As much as we would like to decry this, I don’t think we can escape the fact that this is how it has worked and continues to work throughout history. Whether it be transportation, Gutenberg’s Printing Press, the microchip, the internet, Columbus, or even parchment paper, these tangible cultural forms greatly influence and transform our understanding and beliefs about spirituality, and our (to use Tickle’s term) interiority. In other words, the tangible influences the intangible (metaphysical) more than the other way around.

Why is this important?

Because there are many out there that suggest that the Church should be the leader of culture, not the follower of it. While I understand and appreciate the sentiment, perhaps we ought to seriously consider a couple realities. Number one, that will never be the case. Church life and spiritual life will always follow technological and culturally shaped communication forms. Why? Because of number two. The church was never designed to be a cultural purveyor, but rather, a cultural interpreter. Spiritual communities exist to make sense out of what is going on around us. (Observation always precedes explanation). And the Church exists to offer the very explanations and answers to the very real questions that cultural tides pose to the soul of humanity. To try and become a leading cultural force could in some ways jeopardize the value we have to our world as “salt” and “light.”

I also think that becoming a cultural leader is actually evidence that we’ve succumbed too far to the very trappings we’re wanting to avoid. “Leadership” is not a Biblical commission, per se. Leadership is a gift that is given to some within the Church to lead with all diligence (Romans 12:8). But to take that and extrapolate it to a “pride of place” that we ought to hold within our culture is to be unconsciously seduced by the very culture we are attempting to lead. I submit this is potentially damaging to our identities as God’s handiwork and image on earth, and we ought to think differently about the implications of our leadership yearnings.
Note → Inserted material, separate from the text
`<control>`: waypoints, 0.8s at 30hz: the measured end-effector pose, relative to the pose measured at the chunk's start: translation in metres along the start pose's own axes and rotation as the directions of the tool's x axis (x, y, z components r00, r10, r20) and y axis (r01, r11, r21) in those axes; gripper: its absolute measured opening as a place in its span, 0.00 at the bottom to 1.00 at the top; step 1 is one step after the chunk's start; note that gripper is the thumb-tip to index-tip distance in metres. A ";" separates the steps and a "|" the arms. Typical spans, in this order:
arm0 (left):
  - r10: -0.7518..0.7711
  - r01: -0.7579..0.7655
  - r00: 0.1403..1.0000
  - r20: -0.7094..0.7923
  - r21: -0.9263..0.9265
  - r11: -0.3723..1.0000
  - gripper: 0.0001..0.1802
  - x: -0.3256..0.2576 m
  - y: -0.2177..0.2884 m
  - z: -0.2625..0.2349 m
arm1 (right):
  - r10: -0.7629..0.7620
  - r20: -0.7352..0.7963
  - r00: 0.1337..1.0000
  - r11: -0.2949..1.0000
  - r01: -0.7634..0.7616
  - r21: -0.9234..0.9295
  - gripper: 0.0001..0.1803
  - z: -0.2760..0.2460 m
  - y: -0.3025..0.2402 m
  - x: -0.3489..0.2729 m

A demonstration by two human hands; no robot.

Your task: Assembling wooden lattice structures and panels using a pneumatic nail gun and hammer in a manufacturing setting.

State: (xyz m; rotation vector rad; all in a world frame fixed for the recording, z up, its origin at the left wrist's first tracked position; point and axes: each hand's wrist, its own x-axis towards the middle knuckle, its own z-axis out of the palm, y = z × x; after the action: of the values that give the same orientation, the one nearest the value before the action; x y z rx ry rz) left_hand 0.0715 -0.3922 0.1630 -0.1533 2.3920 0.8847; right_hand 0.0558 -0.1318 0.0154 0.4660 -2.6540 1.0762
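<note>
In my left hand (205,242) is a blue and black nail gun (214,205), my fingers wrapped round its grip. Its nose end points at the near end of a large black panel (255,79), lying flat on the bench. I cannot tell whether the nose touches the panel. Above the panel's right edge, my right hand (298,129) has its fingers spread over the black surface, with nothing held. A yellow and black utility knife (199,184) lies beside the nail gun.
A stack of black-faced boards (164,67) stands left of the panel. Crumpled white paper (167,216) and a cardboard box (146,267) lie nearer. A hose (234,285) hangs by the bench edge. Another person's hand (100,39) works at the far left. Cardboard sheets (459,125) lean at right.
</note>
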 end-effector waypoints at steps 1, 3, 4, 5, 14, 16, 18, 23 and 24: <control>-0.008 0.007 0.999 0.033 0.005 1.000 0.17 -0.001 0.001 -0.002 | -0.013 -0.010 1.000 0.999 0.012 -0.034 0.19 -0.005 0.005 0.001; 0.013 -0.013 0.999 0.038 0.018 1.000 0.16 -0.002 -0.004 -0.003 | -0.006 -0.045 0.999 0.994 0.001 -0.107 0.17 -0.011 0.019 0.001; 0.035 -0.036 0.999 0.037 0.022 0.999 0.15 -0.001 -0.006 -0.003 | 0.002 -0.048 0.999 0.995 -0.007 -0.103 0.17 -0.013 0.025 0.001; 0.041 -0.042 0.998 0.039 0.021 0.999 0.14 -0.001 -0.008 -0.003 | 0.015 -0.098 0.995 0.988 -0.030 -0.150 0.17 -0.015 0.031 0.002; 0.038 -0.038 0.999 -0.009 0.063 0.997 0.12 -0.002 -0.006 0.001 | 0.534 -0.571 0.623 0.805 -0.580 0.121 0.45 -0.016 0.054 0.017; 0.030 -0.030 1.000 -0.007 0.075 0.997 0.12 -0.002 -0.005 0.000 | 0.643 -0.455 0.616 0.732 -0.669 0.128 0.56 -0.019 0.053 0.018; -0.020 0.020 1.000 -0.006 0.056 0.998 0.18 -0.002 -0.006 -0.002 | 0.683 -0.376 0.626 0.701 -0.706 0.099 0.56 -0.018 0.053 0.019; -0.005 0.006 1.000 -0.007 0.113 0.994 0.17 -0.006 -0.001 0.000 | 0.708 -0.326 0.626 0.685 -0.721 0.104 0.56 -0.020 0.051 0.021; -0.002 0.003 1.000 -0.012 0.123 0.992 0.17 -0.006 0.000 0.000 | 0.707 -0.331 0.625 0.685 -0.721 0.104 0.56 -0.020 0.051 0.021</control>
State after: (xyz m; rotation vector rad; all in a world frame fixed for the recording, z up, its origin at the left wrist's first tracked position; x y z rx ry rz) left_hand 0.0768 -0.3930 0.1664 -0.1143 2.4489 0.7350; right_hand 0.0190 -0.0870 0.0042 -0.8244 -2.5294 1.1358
This point requires a lot of attending, but my basic thesis is that every theological doctrine and every Biblical expression of faith is at one level or another a compromise of the purest, ultimate expression of the Gospel that God originally desired for us. Using the story of Moses in the cleft of the rock as an analogy, we are hidden from seeing the fullness of the face of God (פני יי). All viewpoints of the Gospel miss the mark in some way, shape or form. If Marshall McLuhan is right in that the message changes according to the medium it is carried in, then this kind of compromise will continue on throughout history.

Clarification. When I say “compromise,” I do not mean a “diminution,” or a lessening of importance. What I mean is that the cultural time of the expression of the Gospel helps to inform what kind of Gospel is being taught and perpetuated. That is to say that yes, the message does change over time, according to place, according to people group, and it essentially becomes a nuanced form or expression of the Gospel. All definitions of the “Gospel” today are influenced by that kind of compromise.

While this may be heretical to some, this ought to evoke within us joy for a couple reasons. a) That while God is unchanging, through infinite wisdom He has given us a message that will continually be applicable to all people, at all times, forever. b) There is a grace in our misunderstandings and misperception of the true Gospel as we carry it, understand it, live it, and spread it. c) The Gospel continually gets better and better with time. As we are working towards the return of Christ, we can get excited about our faithful stewardship of the Gospel that reaps 10 or 100 times more than what was sown.

Again, this is brief for a blog post, and requires much more work to flesh out the nuances of this. Suffice to say, while culture is an influence, and will always be, we do not have to fear. We can take joy in discovering greater expressions of God’s love, justice, mercy, and redemption in the world. And just because we don’t fully understand the compromises that are made, we can take peace in believing that God is at work redeeming the world through flawed messages and expressions of His good news.